Each demonstration site is both a technical and a collective tool, combining vineyard plots, an experimental winery and local governance that is representative of stakeholders and tasked with defining priorities, selecting practices to be tested and managing trials. In Beaujolais–Jura–Savoy, the Vitopia 2051 project, rolled out by SICAREX Beaujolais**, illustrates this rationale. “In 2018, we experimented with several agronomic levers – hail nets that also provide shade, adjusting the height of the grapevine trunk to reduce heat stress, reducing leaf surface and selecting later-budding Gamay to avoid harvesting too early”, explains SICAREX director Sophie Penavayre, who is also technical manager at Inter Beaujolais and project advisor. “But these levers were tested individually. Vitilience means that we can now combine them in a way that aligns with winegrowers’ practices

Thrifty, sustainable and replicable

Starting in September, Vitopia 2051 will launch a new chapter focusing on ‘thrifty’ winemaking – using less water, less energy and fewer inputs. Several avenues are being explored from temperature control to hygiene, sulphur and yeast. A trail involving bottle reuse will complement the programme, embracing the entire production chain. Alongside this, SICAREX is working on the vineyard of the future. A dedicated plot will host trials of new grape varieties, rootstock, training systems and layouts that promote agro-ecology.The aim is to design a replicable model whilst also factoring in the uncertainties that inevitably arise with any innovation. This is a responsibility that winegrowers cannot always shoulder on their own”, stresses Penavayre.

Collective intelligence at work

Designed from the outset as a collective project, Vitilience brings together around twenty national partners (INRAE, INAO, CNIV, etc.) and revolves around a specialist and an advisor in every region so that targets can be adapted to align with local realities. In Champagne, efforts are focused on preserving aromatic integrity; in Occitanie, on water management; in the Loire Valley, on adapting techniques… “Some adaptations, like planting densities, imply long-term choices. These are difficult decisions to change once they have been introduced”, stresses Merdy. Hence the importance of long-term support.

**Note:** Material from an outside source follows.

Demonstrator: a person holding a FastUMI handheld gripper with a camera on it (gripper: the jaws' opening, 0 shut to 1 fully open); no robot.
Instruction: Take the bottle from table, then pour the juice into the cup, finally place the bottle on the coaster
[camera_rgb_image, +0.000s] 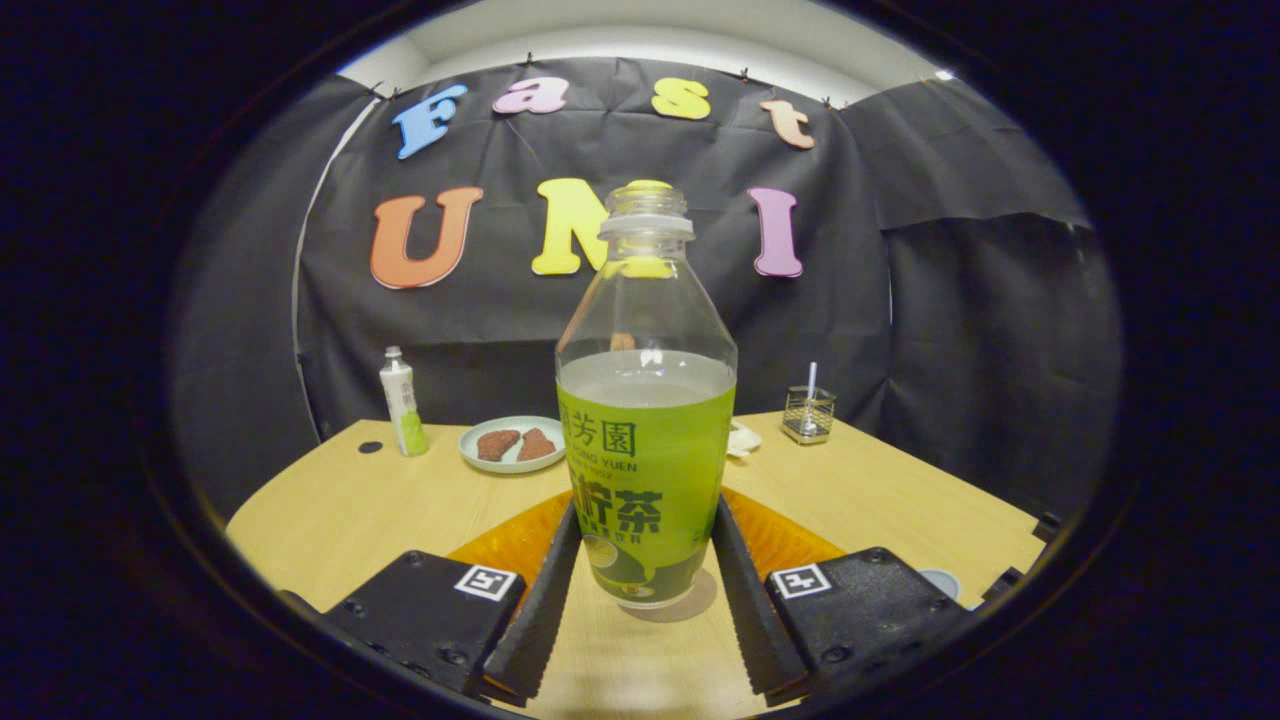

Paving the way for sustainable change

Four years, however, is very little on the scale of a perennial crop. In order to go beyond this timeframe, a simulation engineer is due to be recruited in conjunction with INRAE to produce long-term projections and assess the robustness of the solutions tested. “Vitilience is a starting point not an end point”, points out Merdy. The programme includes technical days, field visits, workshops, videos and conferences to disseminate the findings and encourage on-boarding. “Ultimately, our research could also fuel changes to production specifications or assessment systems for innovations. If this works, that would be great news. If not, it would at least be a response by research!” concludes Penavayre. As viticulture reinvents itself, experimentation is providing the compass so that winegrowers can hold on to their grapes, and their sanity.

Florence Jaroniak. ©lorenza62/ AdobeStock

To find out more: www.vignevin.com/vitilience/le-projet/

www.vignevin.com/vitilience/les-demonstrateurs/vitopia-2051

*Viticors’Alti (CRVI, Corse), Demoniacc (Gironde chamber of agriculture), Vitopia 2051 (SICAREX, Beaujolais-Jura-Savoie), Résiloire (IFV Montreuil-Bellay), Combioclim (Occitanie regional chamber of agriculture), 3C (BNIC, Cognac), Adam (Centre du Rosé) and Motives (IFV Orange).

** SICAREX Beaujolais is a centre for applied research in viticulture and oenology that was established by the industry and has its own experimental vineyards and winery at Domaine du Château de l’Éclair.